[Saved entries]
----

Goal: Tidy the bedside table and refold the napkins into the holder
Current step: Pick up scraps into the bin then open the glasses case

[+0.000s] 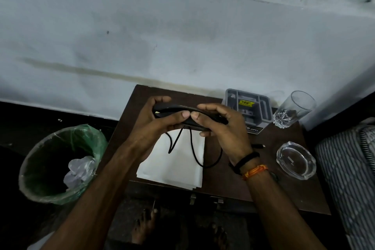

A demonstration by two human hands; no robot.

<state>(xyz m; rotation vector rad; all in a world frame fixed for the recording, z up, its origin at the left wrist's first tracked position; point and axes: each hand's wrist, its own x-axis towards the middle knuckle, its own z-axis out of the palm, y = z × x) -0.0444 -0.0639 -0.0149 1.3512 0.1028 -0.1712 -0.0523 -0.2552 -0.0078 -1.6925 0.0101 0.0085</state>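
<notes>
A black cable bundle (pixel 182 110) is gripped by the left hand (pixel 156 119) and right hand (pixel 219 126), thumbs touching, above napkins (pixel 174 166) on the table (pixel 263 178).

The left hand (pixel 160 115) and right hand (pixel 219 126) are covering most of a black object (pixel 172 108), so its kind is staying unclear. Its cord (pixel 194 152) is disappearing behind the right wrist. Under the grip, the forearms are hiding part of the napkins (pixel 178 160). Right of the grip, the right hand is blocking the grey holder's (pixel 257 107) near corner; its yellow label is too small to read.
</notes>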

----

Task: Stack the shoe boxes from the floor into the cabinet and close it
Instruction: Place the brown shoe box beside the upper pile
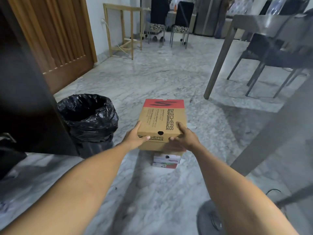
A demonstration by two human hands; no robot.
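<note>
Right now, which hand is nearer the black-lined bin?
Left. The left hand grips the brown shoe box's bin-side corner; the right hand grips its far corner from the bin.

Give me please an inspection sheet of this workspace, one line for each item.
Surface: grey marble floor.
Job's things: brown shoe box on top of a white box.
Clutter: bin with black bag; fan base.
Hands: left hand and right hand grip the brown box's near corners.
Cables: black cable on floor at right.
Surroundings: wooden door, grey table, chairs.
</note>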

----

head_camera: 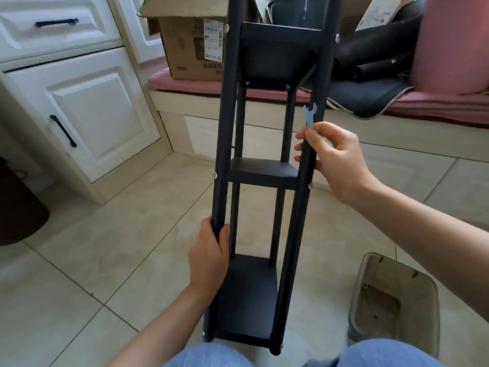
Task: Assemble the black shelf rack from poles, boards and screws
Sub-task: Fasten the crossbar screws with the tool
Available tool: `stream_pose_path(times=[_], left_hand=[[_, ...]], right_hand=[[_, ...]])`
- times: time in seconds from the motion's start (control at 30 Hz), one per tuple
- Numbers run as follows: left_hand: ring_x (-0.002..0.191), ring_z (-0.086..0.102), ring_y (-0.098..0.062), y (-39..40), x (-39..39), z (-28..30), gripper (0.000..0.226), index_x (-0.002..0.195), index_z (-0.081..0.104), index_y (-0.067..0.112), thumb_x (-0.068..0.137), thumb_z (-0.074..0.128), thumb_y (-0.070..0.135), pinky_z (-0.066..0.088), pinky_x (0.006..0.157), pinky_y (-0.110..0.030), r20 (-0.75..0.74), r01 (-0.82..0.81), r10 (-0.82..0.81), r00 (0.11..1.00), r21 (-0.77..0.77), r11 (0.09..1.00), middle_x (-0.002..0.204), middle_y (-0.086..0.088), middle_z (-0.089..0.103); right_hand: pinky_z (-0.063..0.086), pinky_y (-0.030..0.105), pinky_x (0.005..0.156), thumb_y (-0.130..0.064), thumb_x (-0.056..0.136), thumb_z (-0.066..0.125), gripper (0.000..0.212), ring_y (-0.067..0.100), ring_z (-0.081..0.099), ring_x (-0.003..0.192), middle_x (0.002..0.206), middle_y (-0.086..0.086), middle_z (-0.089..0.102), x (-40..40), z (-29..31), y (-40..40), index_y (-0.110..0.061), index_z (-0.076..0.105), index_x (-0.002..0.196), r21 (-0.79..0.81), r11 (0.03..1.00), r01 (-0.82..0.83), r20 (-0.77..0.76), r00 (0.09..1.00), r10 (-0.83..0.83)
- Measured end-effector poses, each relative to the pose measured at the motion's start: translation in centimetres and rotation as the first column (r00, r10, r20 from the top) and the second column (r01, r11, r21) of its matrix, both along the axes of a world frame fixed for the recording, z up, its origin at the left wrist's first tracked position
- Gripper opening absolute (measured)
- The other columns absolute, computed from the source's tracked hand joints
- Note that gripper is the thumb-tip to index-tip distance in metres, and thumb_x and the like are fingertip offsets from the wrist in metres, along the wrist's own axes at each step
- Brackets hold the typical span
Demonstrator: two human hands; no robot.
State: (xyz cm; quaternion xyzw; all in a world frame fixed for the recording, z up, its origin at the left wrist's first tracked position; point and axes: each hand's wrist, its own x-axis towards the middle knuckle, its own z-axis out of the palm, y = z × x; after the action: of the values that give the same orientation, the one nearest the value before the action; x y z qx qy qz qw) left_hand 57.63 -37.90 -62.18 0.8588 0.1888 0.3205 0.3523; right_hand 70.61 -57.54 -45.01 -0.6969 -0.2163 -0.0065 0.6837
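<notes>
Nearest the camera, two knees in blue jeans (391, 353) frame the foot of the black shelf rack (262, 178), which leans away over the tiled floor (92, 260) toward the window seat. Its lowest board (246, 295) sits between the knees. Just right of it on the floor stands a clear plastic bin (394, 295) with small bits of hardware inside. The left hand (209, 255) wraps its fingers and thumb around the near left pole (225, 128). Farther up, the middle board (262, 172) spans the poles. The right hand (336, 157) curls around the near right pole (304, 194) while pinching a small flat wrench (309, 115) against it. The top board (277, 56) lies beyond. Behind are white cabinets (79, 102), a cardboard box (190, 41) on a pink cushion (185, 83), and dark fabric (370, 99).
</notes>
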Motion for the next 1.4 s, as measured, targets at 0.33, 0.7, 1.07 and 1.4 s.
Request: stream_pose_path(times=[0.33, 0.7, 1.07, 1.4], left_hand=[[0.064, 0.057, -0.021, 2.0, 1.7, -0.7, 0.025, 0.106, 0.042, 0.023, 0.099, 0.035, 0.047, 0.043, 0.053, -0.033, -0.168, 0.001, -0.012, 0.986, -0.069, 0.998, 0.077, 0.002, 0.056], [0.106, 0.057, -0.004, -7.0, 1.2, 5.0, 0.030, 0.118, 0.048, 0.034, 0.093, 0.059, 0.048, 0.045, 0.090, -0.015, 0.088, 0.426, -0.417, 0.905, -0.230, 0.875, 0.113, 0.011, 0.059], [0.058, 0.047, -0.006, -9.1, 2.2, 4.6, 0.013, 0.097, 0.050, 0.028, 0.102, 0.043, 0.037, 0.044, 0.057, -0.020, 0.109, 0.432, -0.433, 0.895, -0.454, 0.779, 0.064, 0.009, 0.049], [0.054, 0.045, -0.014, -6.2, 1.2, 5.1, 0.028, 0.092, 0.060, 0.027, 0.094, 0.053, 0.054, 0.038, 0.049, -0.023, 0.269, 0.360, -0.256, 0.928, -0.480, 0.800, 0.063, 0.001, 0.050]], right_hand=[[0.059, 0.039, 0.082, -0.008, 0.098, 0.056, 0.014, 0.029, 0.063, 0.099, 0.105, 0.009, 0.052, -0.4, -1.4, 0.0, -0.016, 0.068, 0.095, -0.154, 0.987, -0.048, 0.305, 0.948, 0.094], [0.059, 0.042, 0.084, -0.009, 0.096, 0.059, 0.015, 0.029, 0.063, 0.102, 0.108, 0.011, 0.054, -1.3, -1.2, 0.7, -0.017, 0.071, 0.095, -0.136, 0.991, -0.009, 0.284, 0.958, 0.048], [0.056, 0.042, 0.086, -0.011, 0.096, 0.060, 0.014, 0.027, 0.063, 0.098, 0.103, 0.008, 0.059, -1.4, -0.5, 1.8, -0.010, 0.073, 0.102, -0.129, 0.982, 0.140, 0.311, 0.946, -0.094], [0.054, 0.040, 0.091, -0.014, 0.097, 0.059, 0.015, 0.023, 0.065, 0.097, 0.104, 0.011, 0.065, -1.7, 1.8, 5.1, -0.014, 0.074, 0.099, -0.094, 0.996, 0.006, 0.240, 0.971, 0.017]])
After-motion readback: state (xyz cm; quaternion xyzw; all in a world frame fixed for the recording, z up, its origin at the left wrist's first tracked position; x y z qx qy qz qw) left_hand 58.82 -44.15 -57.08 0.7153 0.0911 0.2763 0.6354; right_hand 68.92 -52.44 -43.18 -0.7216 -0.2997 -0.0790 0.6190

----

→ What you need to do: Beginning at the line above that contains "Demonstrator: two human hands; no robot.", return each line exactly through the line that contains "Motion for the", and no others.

→ Response area:
Demonstrator: two human hands; no robot.
State: (xyz cm; quaternion xyzw; all in a world frame fixed for the recording, z up, its origin at the left wrist's first tracked position; point and axes: each hand's wrist, its own x-axis towards the middle knuckle, its own z-axis out of the palm, y = z × x; after the action: of the values that give the same orientation, the one nearest the value before the action; x y z qx qy qz qw) left_hand 57.63 -37.90 -62.18 0.8588 0.1888 0.3205 0.3523; right_hand 70.61 -57.54 -45.01 -0.6969 -0.2163 -0.0065 0.6837
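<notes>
Nearest the camera, two knees in blue jeans (391, 353) frame the foot of the black shelf rack (262, 178), which leans away over the tiled floor (92, 260) toward the window seat. Its lowest board (246, 295) sits between the knees. Just right of it on the floor stands a clear plastic bin (394, 295) with small bits of hardware inside. The left hand (209, 255) wraps its fingers and thumb around the near left pole (225, 128). Farther up, the middle board (262, 172) spans the poles. The right hand (336, 157) curls around the near right pole (304, 194) while pinching a small flat wrench (309, 115) against it. The top board (277, 56) lies beyond. Behind are white cabinets (79, 102), a cardboard box (190, 41) on a pink cushion (185, 83), and dark fabric (370, 99).
</notes>
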Motion for the next 1.4 s, as measured, targets at 0.33, 0.7, 1.07 and 1.4 s.

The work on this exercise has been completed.